Just how far these images and implicit identities were heard, read and seen among seafarers themselves was finally what mattered. That the public at large and especially seafarers’ families knew that seafarers were valued was of course important. But by being mostly absent for at least nine months in very twelve, it was unlikely that seafarers would themselves have had much opportunity to see themselves as others saw them. If, therefore, the imagery produced and distributed in the public domain was to percolate into the seafarer’s own consciousness, it had to be passed on primarily by intermediaries who in most cases would have been family members.

In the First War at least, this two-step flow of communication was inevitably an imperfect process. The economic costs and the skills needed to consume the printed media must have meant that at best only a substantial minority of seafarers’ families could have been aware of what was being said about their fathers, grandfathers, husbands, brothers or sons. And of those who did receive and pass on to their seafarer relatives the images in circulation, by far the great majority must have been officers’ families. The two-thirds of crews of cargo-carrying ships who were ratings must surely only have seen themselves as they saw each other. Their image was their self-image. In the earlier war it is safe to say that most seafarers’ experience of their conduct in war was little touched or influenced by the perceptions of the wider world.

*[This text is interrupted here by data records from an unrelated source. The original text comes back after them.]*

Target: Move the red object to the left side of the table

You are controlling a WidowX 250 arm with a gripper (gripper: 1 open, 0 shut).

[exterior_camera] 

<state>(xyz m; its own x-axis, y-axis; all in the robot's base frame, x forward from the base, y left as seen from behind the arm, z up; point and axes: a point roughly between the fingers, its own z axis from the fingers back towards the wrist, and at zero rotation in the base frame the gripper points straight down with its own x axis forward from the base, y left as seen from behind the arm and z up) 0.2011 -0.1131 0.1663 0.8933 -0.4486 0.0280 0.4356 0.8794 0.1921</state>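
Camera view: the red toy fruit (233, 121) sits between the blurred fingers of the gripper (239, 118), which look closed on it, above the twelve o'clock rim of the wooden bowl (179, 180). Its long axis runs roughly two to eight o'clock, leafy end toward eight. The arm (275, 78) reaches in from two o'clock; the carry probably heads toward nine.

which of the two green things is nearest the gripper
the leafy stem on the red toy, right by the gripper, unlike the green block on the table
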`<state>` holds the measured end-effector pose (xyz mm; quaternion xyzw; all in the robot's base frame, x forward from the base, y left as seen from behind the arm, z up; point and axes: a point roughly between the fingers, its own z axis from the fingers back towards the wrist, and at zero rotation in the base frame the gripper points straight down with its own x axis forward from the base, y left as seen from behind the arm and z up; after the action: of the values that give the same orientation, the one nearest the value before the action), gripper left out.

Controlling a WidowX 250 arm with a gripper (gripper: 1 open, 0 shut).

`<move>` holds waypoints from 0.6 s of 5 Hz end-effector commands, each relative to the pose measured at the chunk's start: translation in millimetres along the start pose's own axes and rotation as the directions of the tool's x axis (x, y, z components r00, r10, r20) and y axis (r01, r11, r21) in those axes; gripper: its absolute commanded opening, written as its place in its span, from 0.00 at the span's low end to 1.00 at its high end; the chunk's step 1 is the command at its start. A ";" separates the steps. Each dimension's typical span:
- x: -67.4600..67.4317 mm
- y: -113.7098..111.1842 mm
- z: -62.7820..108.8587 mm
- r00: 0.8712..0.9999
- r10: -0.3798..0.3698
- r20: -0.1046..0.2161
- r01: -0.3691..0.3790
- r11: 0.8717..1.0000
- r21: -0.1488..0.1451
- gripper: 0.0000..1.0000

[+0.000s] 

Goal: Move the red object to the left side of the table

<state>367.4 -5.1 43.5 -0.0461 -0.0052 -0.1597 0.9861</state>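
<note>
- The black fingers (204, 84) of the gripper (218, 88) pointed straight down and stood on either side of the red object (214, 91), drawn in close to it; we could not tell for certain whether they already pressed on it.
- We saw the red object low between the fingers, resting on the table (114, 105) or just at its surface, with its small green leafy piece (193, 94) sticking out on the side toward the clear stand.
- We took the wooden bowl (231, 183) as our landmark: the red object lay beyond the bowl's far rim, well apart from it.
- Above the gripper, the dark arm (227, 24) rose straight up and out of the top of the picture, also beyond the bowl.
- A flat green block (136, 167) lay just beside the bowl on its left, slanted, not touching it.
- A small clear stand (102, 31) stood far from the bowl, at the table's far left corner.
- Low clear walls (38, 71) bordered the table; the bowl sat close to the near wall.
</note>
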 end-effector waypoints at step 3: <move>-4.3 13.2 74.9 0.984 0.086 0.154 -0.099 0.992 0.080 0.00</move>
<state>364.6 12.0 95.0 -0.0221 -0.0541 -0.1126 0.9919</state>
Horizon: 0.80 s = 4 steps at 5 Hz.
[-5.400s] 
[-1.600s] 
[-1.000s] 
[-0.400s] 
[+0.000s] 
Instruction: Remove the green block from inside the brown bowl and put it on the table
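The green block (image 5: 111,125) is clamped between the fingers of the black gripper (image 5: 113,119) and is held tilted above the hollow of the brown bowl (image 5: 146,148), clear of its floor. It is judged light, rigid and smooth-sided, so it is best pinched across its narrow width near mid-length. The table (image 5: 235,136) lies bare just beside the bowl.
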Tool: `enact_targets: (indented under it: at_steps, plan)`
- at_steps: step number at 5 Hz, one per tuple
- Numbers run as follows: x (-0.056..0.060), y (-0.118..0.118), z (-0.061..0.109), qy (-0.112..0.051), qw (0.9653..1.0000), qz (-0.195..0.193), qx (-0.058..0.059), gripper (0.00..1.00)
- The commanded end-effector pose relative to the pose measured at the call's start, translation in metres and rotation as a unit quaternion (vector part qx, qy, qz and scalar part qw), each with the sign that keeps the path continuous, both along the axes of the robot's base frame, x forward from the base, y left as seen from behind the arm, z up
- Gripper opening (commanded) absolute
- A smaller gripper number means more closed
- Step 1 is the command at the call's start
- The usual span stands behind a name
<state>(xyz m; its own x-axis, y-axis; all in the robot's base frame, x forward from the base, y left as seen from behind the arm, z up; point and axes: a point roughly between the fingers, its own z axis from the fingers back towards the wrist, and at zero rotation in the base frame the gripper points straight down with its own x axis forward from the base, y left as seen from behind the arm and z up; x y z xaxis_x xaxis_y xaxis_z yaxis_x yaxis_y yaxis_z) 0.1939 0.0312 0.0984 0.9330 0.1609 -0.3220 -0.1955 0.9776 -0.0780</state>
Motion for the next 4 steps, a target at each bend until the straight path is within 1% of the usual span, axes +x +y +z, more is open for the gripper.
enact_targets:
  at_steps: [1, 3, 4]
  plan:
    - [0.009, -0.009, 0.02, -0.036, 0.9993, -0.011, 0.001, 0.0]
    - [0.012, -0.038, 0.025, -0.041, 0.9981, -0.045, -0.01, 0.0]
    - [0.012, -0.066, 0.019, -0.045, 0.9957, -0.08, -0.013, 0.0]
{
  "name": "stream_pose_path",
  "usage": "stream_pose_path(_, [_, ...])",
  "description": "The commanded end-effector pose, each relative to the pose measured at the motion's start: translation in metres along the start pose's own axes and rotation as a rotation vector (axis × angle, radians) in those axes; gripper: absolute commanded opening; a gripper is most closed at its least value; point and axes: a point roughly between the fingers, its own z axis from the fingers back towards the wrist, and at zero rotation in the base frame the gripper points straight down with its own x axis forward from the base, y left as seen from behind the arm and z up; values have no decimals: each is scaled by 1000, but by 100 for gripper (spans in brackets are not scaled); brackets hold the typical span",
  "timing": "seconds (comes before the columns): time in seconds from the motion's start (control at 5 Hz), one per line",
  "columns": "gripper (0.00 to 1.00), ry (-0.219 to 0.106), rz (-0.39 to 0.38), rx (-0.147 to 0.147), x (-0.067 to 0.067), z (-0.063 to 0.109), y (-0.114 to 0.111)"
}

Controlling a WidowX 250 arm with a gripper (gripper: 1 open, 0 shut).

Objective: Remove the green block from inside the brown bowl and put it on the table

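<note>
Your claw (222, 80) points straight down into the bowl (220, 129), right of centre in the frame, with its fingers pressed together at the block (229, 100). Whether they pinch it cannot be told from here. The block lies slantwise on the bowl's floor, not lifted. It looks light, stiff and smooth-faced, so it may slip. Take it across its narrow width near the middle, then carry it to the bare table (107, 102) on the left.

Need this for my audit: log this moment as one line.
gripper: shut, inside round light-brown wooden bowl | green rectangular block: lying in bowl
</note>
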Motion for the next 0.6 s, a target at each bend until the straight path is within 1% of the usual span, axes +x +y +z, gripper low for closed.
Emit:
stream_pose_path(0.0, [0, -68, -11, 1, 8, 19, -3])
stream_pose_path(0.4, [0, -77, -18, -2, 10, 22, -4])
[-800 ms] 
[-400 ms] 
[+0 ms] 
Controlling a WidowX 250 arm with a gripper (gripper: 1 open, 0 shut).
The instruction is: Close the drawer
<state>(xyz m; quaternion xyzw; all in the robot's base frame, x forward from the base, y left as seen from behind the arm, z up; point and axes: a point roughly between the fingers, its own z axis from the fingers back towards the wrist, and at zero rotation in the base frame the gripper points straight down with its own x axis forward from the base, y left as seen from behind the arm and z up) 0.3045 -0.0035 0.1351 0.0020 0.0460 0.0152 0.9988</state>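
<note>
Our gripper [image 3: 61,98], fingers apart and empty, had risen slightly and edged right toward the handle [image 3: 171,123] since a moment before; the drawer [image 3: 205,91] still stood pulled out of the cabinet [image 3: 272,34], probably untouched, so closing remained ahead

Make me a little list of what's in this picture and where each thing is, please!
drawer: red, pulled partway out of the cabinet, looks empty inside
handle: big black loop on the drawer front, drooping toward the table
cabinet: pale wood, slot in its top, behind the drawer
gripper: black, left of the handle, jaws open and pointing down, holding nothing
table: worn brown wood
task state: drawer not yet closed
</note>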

The situation in 1939–45 was undoubtedly different. The economic costs of media consumption had fallen, the growth in scale and variety of the media had been enormous in order to feed the information demands of a developing democratic state and levels of literacy that were continually improving. On the other hand, the rhythms of the seafarers’ life as dictated by the conditions of employment, passage times, trade routes and port stays changed very little in the inter-war years. In short, the pattern of sea life in 1939 was much the same as in 1918. This was an infinitely more closed occupational community than those of farmworkers, miners and quarrymen. Paid leave was still wholly unavailable to ratings and petty officers in 1939, and not much known among officers either. Being a seafarer meant being aboard ship for not less than 80 per cent of the year provided jobs were available, and that meant almost literally being out of touch with families and having only a sketchy awareness of world events. The enhanced pervasiveness of media messages in the Second World War, the introduction of paid leave and continuous employment, and the development of welfare services can only have brought seafarers ‘closer to home’ than was possible in the earlier war. But as we shall see, to be a seafarer was to live a life apart. All those carefully wrought images, as well as all the thoughtful and considerate good intentions, could not have weightily touched the Second World War seafarer. Although writing almost a century earlier, the Victorian poet Arthur Clough had found a universal measure:

‘Where lies the land to which the ship would go!

Far, far ahead, is all her seamen know.